WHAT NEEDS TO BE DONE
Going through the data below, please show each line containing the string "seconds".

* * *

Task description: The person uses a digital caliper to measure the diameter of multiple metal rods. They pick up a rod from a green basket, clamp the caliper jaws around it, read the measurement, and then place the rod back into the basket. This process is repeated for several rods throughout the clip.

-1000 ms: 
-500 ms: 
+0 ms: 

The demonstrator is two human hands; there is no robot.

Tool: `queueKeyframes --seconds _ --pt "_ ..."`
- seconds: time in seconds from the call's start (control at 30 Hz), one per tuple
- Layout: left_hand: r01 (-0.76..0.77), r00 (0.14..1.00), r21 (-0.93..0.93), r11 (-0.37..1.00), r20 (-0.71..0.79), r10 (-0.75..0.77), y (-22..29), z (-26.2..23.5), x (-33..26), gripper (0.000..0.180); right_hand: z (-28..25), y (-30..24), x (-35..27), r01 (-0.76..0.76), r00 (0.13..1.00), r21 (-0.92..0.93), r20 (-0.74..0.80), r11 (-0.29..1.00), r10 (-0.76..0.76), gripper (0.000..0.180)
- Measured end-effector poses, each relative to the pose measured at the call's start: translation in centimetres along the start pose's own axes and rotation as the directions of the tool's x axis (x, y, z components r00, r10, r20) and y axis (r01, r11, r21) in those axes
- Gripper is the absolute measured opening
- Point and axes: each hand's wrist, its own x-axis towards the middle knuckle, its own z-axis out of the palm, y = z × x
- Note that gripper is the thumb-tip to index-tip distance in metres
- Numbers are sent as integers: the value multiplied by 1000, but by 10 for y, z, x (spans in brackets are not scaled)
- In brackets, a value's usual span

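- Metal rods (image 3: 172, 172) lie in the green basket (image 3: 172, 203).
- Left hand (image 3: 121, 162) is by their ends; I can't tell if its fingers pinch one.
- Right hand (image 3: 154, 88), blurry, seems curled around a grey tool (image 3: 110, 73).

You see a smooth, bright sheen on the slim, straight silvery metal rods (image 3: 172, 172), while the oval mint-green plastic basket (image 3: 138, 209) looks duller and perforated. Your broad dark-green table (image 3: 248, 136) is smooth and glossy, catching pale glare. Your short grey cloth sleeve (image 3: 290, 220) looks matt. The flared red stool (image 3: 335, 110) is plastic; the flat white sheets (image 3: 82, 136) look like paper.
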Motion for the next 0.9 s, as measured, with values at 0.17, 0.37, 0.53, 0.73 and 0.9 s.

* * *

WRITTEN REPLY
Tool: `queueKeyframes --seconds _ --pt "_ ..."`
- seconds: time in seconds from the call's start (control at 30 Hz), one per tuple

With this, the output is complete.